I’m getting a better handle on the floor patients. Somehow, after spending months away from a straightforward general surgery service, I’d forgotten how to work the floors. Checking on the patients two or three times a day isn’t enough. You need to be in their room every two hours. This will ward off the pain control/fever/low urine output/missed orders issues which will otherwise stay dormant until evening rounds. There’s a reason they don’t want the intern in the OR. I’m supposed to be ceaselessly walking around my patient’s rooms checking on everything. Now that I’ve got the hang of that again, things are better. The nurses on the surgical floors are good, but they’re so busy that they inevitably miss a couple of orders like “adjust iv fluids,” “remove foley,” “advance diet,” “put NG to gravity drainage” which don’t make much difference to them, but are very important to my seniors when we round, because they’re part of moving the patients towards discharge. (On the other hand, the nurses spend a fair amount of time reminding me that I forgot to discontinue or reorder other important orders when I should have, or that one of my colleagues wrote inappropriate post-op orders that I need to fix. It goes both ways.)

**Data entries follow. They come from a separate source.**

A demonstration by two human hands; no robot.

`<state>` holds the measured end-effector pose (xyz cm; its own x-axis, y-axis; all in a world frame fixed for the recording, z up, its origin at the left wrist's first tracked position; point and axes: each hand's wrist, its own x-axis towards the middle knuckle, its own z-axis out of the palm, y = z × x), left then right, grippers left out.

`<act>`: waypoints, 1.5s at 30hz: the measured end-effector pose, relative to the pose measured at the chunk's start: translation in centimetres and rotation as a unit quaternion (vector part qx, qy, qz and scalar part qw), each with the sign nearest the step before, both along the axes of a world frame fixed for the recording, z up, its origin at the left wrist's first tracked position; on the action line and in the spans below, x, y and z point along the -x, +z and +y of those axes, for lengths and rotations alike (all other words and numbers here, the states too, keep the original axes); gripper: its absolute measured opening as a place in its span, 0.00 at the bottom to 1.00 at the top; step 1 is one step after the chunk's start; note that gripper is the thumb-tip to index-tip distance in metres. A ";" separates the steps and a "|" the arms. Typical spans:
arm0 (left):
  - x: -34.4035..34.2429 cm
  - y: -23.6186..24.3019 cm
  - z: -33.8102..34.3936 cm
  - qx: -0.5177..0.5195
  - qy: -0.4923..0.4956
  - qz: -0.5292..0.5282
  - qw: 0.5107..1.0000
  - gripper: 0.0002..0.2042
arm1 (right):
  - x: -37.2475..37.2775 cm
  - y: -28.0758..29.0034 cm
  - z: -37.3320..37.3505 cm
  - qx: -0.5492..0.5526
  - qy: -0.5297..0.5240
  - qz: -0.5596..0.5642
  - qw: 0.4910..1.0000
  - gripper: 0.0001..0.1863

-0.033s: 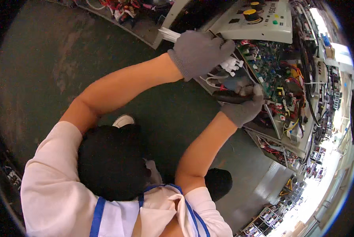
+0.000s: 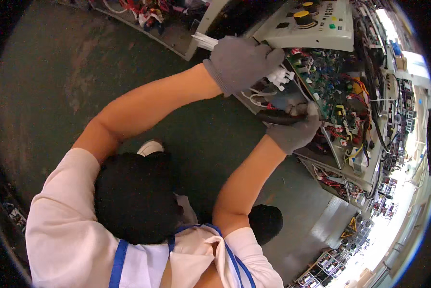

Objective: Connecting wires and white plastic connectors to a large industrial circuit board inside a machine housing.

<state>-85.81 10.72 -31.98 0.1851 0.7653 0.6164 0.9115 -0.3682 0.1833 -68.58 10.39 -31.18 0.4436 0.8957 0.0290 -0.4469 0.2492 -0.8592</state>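
Note:
My left hand (image 2: 239, 65), in a grey knit glove, is closed round a bundle of white cable ties (image 2: 281, 78). Their blocky heads stick out by the fingers, and the thin tails show on the other side, past the wrist. Lower and to the right, my right hand (image 2: 295, 133), gloved too, has its fingers curled together at the edge of a green circuit board (image 2: 316, 79). Whatever those fingers pinch is hidden. The board lies in an opened machine, crowded with components and coloured wires (image 2: 343, 129). White looped wires (image 2: 258, 98) hang between my hands.
A pale control panel (image 2: 311, 29) with yellow-topped knobs stands over the board. Black cables (image 2: 379, 86) run down the machine's right side. Another open unit with red wires (image 2: 148, 12) is at the top left. My shoe (image 2: 150, 147) is on the dark green floor (image 2: 191, 134).

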 end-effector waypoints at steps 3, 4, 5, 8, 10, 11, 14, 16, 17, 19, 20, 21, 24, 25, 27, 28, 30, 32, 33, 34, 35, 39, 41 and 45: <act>-0.4 -0.5 0.4 -0.100 0.004 -0.005 0.995 0.11 | 1.1 0.4 -0.5 -0.044 -0.048 -0.028 0.997 0.06; -0.4 -0.5 0.3 -0.108 0.014 -0.009 0.994 0.10 | 2.1 0.7 -0.9 -0.049 -0.051 -0.022 0.997 0.06; -0.6 -0.5 0.1 -0.116 0.009 -0.004 0.993 0.10 | 3.0 1.3 -1.3 -0.054 -0.076 -0.037 0.995 0.04; -0.5 -0.4 -1.8 0.004 -0.012 -0.077 0.997 0.19 | 4.0 1.2 -1.5 -0.085 -0.105 -0.115 0.984 0.04; -0.7 -1.2 -3.1 0.007 -0.026 -0.070 0.997 0.20 | 3.9 0.2 -1.0 -0.134 -0.105 -0.242 0.955 0.04; -0.5 -1.6 -3.5 0.015 -0.032 -0.065 0.997 0.22 | 4.1 -0.4 -0.9 -0.137 -0.106 -0.238 0.956 0.04; -0.1 -1.2 -3.4 -0.027 -0.062 -0.083 0.994 0.20 | 4.7 -1.0 -0.7 -0.177 -0.079 -0.365 0.911 0.05; 0.2 -0.6 -3.0 -0.037 -0.082 -0.097 0.991 0.20 | 4.5 -1.3 -0.4 -0.191 -0.072 -0.363 0.909 0.03; 0.5 -0.3 -2.7 -0.039 -0.123 -0.126 0.984 0.19 | 4.6 -1.4 -0.2 -0.206 -0.066 -0.360 0.908 0.02; 0.9 -0.2 -2.0 -0.043 -0.165 -0.155 0.973 0.19 | 4.7 -1.2 -0.3 -0.196 -0.063 -0.332 0.920 0.02; 1.1 -0.3 -1.6 -0.015 -0.198 -0.181 0.963 0.19 | 4.7 -1.0 -0.4 -0.185 -0.059 -0.306 0.932 0.02; 1.2 -0.4 -1.2 0.013 -0.230 -0.206 0.951 0.19 | 4.8 -0.7 -0.6 -0.187 -0.061 -0.306 0.931 0.02; 1.0 -0.8 -0.1 0.005 -0.236 -0.283 0.930 0.20 | 4.4 -0.9 -0.3 -0.176 -0.045 -0.304 0.935 0.04; 0.8 -0.7 0.2 0.003 -0.240 -0.284 0.928 0.20 | 4.0 -1.2 0.2 -0.178 -0.048 -0.305 0.934 0.04; 0.2 -0.7 0.4 -0.030 -0.243 -0.321 0.915 0.18 | 3.4 -1.6 1.1 -0.278 -0.106 -0.440 0.847 0.05; 0.1 -0.8 0.5 -0.031 -0.244 -0.321 0.914 0.18 | 3.5 -1.5 1.1 -0.279 -0.108 -0.440 0.846 0.05; 0.1 -1.2 0.6 0.023 -0.268 -0.434 0.860 0.13 | 3.6 -1.5 1.0 -0.270 -0.101 -0.420 0.860 0.05; 0.6 -1.0 0.0 0.086 -0.262 -0.448 0.851 0.11 | 3.8 -1.5 0.9 -0.254 -0.103 -0.436 0.857 0.05; 0.8 -0.9 -0.2 0.147 -0.257 -0.460 0.837 0.10 | 3.9 -1.6 0.9 -0.238 -0.106 -0.452 0.853 0.05; 0.9 -1.0 -0.1 0.147 -0.256 -0.460 0.837 0.10 | 4.0 -1.5 0.9 -0.238 -0.105 -0.452 0.853 0.05; 1.0 -1.0 0.0 0.123 -0.270 -0.460 0.837 0.09 | 4.1 -1.5 0.9 -0.225 -0.114 -0.454 0.855 0.05; 1.3 -1.0 -0.3 0.180 -0.277 -0.478 0.814 0.09 | 4.3 -1.3 0.5 -0.174 -0.112 -0.432 0.878 0.05; 1.2 -0.7 -0.3 0.191 -0.283 -0.488 0.803 0.09 | 4.0 -1.8 0.9 -0.190 -0.115 -0.452 0.864 0.05; 1.5 -0.7 -0.3 0.220 -0.287 -0.482 0.798 0.10 | 4.3 -1.5 0.7 -0.179 -0.123 -0.480 0.850 0.04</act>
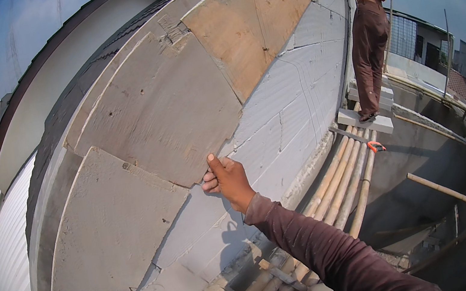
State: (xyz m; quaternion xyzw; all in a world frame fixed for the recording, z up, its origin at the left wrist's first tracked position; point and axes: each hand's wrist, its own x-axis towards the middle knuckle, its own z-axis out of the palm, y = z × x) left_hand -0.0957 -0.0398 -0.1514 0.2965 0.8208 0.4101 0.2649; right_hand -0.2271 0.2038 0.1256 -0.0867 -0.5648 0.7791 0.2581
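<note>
From my distant seat I see the right hand (230, 182) at the lower edge of a grey board (148, 110), its thumb upright and its other fingers curled inward; whether they pinch that edge or only rest against it, I cannot tell. Of the left hand's fingers I cannot tell anything. The grey board sits high on the curved wall, between a second grey panel (113, 237) at lower left and an orange-brown board (262, 19) at upper right. Its face is flat, faintly grained and smudged, with a ragged, chipped upper corner. Below the three sheets I make out white blockwork (298, 92), smooth-faced, crossed by joints and thin cracks, with a rough crust along its foot. A wrinkled, dark maroon sleeve (316, 248) covers the forearm. Beneath it run round, jointed bamboo poles (344, 173), laid side by side, with a saw (376, 146) lying across them, its open-loop handle orange. Farther along, a co-worker (370, 32) in an orange top stands on squared, pale blocks (383, 123), one arm raised beside the wall.
</note>
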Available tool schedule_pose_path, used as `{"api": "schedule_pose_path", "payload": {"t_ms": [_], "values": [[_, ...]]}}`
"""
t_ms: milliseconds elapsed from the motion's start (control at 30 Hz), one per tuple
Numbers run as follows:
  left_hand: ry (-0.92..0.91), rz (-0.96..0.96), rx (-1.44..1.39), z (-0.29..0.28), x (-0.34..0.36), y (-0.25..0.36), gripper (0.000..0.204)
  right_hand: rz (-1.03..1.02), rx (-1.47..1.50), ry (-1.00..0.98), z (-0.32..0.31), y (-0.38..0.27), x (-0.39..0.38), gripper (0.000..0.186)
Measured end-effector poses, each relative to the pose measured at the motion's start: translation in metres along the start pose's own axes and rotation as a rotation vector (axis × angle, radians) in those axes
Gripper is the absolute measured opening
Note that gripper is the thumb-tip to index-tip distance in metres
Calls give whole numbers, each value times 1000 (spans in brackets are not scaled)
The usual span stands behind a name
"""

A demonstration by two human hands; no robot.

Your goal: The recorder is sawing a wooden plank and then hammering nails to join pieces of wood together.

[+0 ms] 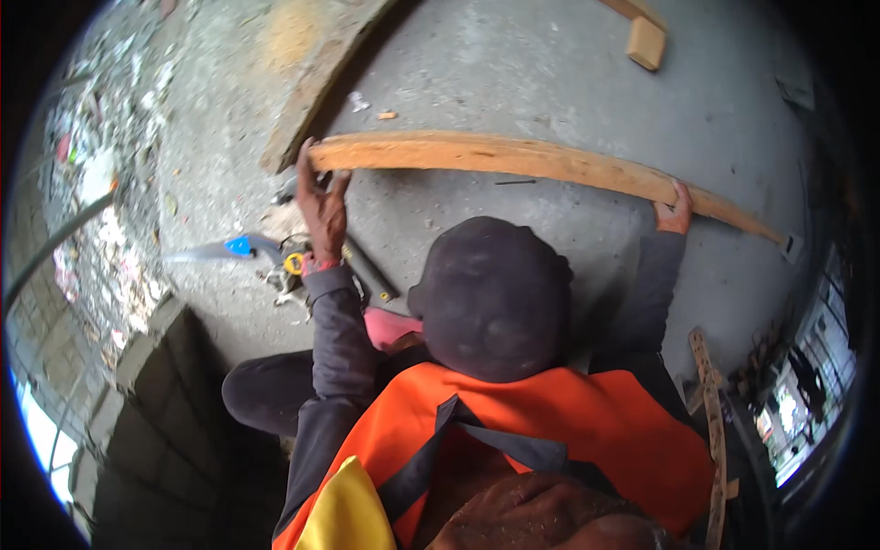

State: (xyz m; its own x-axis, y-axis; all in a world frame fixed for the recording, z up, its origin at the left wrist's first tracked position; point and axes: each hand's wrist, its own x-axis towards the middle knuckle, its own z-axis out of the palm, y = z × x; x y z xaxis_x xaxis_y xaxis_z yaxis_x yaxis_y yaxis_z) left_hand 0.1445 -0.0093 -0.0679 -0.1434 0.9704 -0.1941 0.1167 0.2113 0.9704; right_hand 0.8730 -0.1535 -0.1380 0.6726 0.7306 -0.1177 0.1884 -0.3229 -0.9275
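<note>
A long orange-brown wooden plank [477, 154] stretches across in front of me, just above the concrete floor. At its left end my left hand [323, 213] has its fingers and thumb set around the edge, spread somewhat apart. Farther right along the plank my right hand [674, 209] is closed on its near edge. Close to my left wrist lie a saw-like grey blade [206, 251] with a blue patch, a round yellow-and-black item [293, 264] and a black rod-like handle [368, 272]. A dark rounded shape [495, 298] stands between my arms, hiding the floor behind it.
A weathered grey board [335, 78] slants beyond the plank's left end. A wooden block [646, 44] lies at the far right. Small items include a wood chip [387, 115] and a thin dark rod [516, 182]. Rubble [115, 174] and a block wall [151, 403] border the left.
</note>
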Motion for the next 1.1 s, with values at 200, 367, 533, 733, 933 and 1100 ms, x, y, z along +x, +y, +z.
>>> {"api": "schedule_pose_path", "payload": {"t_ms": [200,367,533,733,933,1100], "values": [[7,-8,117,-13,-1,14,69,-200,-303,-1,53,-4,-48,44],[-22,24,112,-10,-1,9,64,-291,-589,-63,68,-42,-67,44],[-22,-65,113,-13,-1,15,64,487,611,417,115,-102,-67,35],[-31,-64,119,-2,-1,22,65,594,633,526,112,-108,-61,36],[-18,-88,127,-3,-1,23,65,582,612,568,116,-110,-64,39],[-43,-59,161,-6,-1,23,65,614,625,591,112,-109,-66,43]]}}
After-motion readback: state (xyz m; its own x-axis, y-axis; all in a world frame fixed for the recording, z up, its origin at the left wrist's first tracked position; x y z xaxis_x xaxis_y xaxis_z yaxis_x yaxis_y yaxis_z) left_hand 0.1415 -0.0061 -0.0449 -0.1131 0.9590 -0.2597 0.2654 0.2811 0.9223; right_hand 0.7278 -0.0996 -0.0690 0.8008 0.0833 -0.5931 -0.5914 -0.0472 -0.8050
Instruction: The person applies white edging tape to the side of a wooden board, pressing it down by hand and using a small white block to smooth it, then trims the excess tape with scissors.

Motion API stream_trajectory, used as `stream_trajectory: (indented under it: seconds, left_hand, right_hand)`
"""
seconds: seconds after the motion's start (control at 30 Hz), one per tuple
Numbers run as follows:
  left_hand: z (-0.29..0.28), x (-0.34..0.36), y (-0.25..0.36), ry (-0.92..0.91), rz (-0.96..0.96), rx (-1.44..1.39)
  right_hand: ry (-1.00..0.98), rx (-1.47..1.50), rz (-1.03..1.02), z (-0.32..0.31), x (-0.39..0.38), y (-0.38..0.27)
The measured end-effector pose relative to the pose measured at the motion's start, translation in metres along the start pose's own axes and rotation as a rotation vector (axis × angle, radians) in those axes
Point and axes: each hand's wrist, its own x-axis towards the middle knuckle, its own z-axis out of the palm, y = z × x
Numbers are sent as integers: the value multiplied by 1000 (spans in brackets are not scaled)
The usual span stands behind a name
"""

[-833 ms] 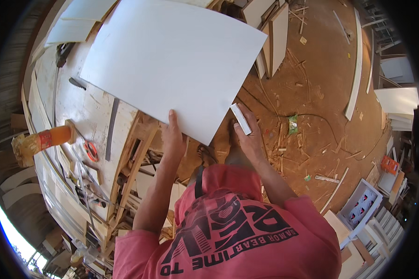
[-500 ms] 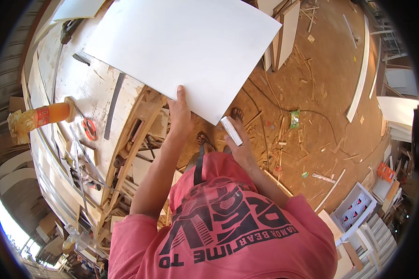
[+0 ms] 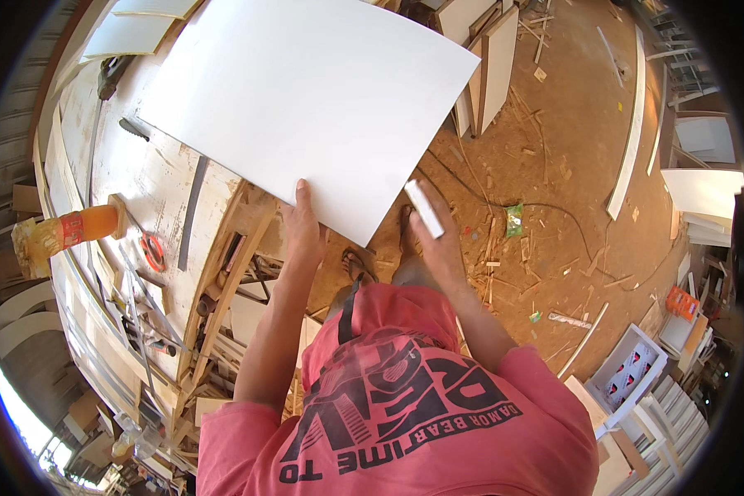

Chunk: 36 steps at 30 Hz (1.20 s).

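Note:
A large white board (image 3: 306, 107) lies over the workbench, its near corner jutting out toward me. My left hand (image 3: 304, 227) grips the board's near left edge, thumb on top and the other fingers hidden underneath. In my right hand (image 3: 442, 248) is a small white rectangular block (image 3: 424, 209), held beside the board's right edge near that corner. Whether the block touches the edge cannot be made out.
On the worn workbench (image 3: 161, 178) at left are an orange bottle (image 3: 87, 227), an orange ring-shaped thing (image 3: 152, 251) and a dark strip (image 3: 193, 213). Panels (image 3: 496, 70) stand at the far right of the board. Wood scraps and a cable (image 3: 546, 205) litter the brown floor.
My right hand with the block has moved from the board's near corner farther along its right edge. The board appears slightly lower and more to the left; my left hand still grips it.

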Motion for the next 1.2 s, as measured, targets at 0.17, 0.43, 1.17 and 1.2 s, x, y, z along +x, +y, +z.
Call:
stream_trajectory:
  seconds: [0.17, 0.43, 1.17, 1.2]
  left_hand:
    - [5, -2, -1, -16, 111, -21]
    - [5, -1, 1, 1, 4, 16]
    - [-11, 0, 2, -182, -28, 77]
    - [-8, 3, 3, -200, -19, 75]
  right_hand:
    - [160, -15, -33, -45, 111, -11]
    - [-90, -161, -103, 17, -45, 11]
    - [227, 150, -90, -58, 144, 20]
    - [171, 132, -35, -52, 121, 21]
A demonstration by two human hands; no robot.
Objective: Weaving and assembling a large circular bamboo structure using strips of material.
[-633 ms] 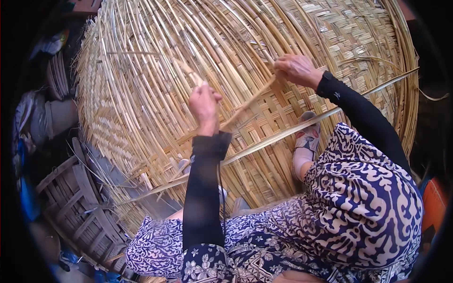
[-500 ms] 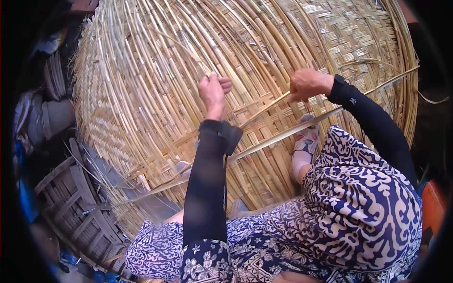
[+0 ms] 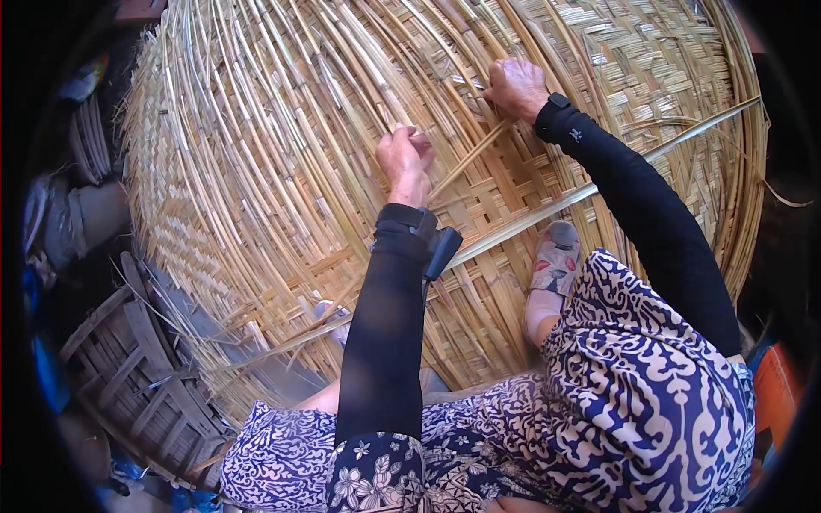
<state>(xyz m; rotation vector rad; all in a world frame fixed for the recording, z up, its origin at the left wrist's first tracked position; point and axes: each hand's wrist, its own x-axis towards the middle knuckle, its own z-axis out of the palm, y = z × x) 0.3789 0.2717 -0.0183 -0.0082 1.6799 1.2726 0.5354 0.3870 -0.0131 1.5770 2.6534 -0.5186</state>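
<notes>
A large woven mat of straw-coloured reed strips (image 3: 479, 316) spreads under both hands, its upper part made of long strips lying side by side. My left hand (image 3: 404, 161) is closed near the middle of the mat, with strips rising away from the fist; what lies inside its fingers is mostly hidden. Farther up and to the right, my right hand (image 3: 517, 90) bends over the weave, fingers closed on a narrow reed strip (image 3: 470, 161). That strip slants down from it toward my left wrist. Below both hands, a long flat strip (image 3: 530, 208) crosses the mat diagonally, passing beneath my left forearm.
My shod foot (image 3: 556, 261) rests on the mat. Part of another foot (image 3: 332, 316) shows beside my left forearm. At the lower left stands a slatted wooden or bamboo frame (image 3: 145, 368). Something orange (image 3: 776, 393) is at the right edge. One loose strand (image 3: 782, 198) sticks out past the mat's right rim.
My right hand has moved up and to the left, drawing nearer my left hand. My left hand has shifted slightly right and stays closed.
</notes>
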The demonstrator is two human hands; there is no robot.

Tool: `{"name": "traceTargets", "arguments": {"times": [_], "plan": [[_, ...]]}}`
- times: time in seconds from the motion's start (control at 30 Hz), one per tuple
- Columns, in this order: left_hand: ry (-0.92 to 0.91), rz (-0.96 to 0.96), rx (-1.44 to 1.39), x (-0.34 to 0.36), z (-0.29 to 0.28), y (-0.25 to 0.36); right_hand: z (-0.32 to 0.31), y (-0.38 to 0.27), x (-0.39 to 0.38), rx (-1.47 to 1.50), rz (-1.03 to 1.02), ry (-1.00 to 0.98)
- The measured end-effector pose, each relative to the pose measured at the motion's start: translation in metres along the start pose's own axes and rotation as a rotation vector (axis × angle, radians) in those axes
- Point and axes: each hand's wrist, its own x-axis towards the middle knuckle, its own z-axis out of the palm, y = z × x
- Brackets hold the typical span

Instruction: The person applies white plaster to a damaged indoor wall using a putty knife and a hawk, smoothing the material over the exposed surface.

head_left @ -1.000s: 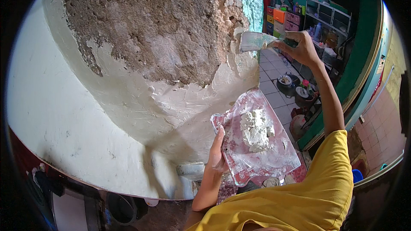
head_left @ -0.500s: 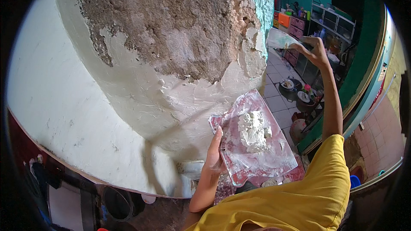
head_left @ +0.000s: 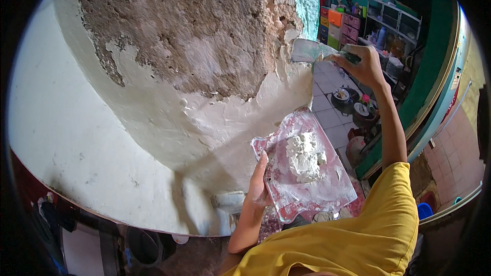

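Observation:
My right hand (head_left: 364,65) grips the handle of a putty knife (head_left: 310,51), whose broad, paste-smeared blade lies against the right-hand corner of the wall. My left hand (head_left: 259,181) holds a reddish, white-smeared board (head_left: 321,192) by its left edge, thumb on top. A lump of white putty (head_left: 305,157) sits in the middle of that board. In front of me, the wall's bare, rough brown patch (head_left: 194,25) is bordered below and on the left by smeared pale plaster (head_left: 169,117). Turquoise paint (head_left: 305,0) covers the wall's upper right edge.
Beyond the corner, pots and dishes (head_left: 347,97) stand on a tiled floor (head_left: 327,120). Coloured drawers (head_left: 335,18) and a metal rack (head_left: 394,18) are farther back. A green door frame (head_left: 434,92) rises at right. Below the curved white ledge (head_left: 102,158) is a black bucket (head_left: 144,246).
My right hand has moved left, bringing the putty knife from beside the wall onto its corner. The view has shifted slightly; my left hand still holds the board.

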Motion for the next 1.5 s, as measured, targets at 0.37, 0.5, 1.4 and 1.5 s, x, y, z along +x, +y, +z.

On the other hand, the more I’m around, the more I hear about pain control. I’m kind of stuck here, because between several attendings, the chief, and the fellow, I have very few options: Some of them hate valium for muscle spasms; others hate toradol (a kind of super-strength iv advil, which works wonders), because it’s dangerous for the kidneys; some of them object to me adjusting the dosage of the dilaudid pca; and others dislike additional doses of dilaudid (different from the baseline patient-controlled analgesia that everyone uses). So no matter what I want to do, the next person to round with me will be unhappy about it. The chief and the fellow have variously threatened to hold me responsible for all urine output problems (since I give people toradol) and all sedation/confusion/aspiration problems (because I gave people valium and or dilaudid). They have a great time, of course, walking around lecturing people about getting out of bed and taking deep breaths, and simultaneously threatening me with dire consequences for giving more medications. Then they leave, and I get to hear about it from the nurses and patients. Ah well. I can always blame them when I get tired of arguing.
Actually, to be fair, they’re pretty good at telling who enjoys the iv push narcotics, and who’s not saying much, but really has a lot of pain. I’m too soft-hearted. I believe everyone. Not as much now as six months ago, but still more than I should.
And then there’s the whole question of who gets to eat and who doesn’t. For abdominal surgery, patients spend a few days after surgery not eating, waiting for things to wake up after being manipulated during surgery. Some of the attendings are agressive about diets, and will start feeding people quite soon. Other attendings are more conservative, and want to wait a while longer. So whichever one of them comes around first, and lays down the law for the day, within a few hours someone of the opposite persuasion will come by to check on their patients, and want to know why on earth I’m feeding (or not feeding) them. Or they’ll demand to know why on earth I’m wasting the patient’s blood by sending these tests, and start off on a pimping session about the sensitivity and specificity of the tests. I struggle through the answers, and am finally allowed to blurt out that it wasn’t my idea, it was the other attending.
But being an intern means learning the art of answering to many bosses at the same time. It’s another thing I watched the first and second-year residents doing when I was a medical student. At the time I was amazed. I remember one girl in particular. One month she had four different senior residents and attendings, and they would all talk to her separately, asking the same questions, and coming up with different plans. And she would just sweetly make her presentation to every single one of them, no matter how many times she’d already gone over it, or how contradictory the instructions she was getting, mildly pointing out when necessary the instructions she’d gotten from the others. She made the team work, because she somehow smoothed over the differences between different management strategies. After all, it doesn’t do any good to argue.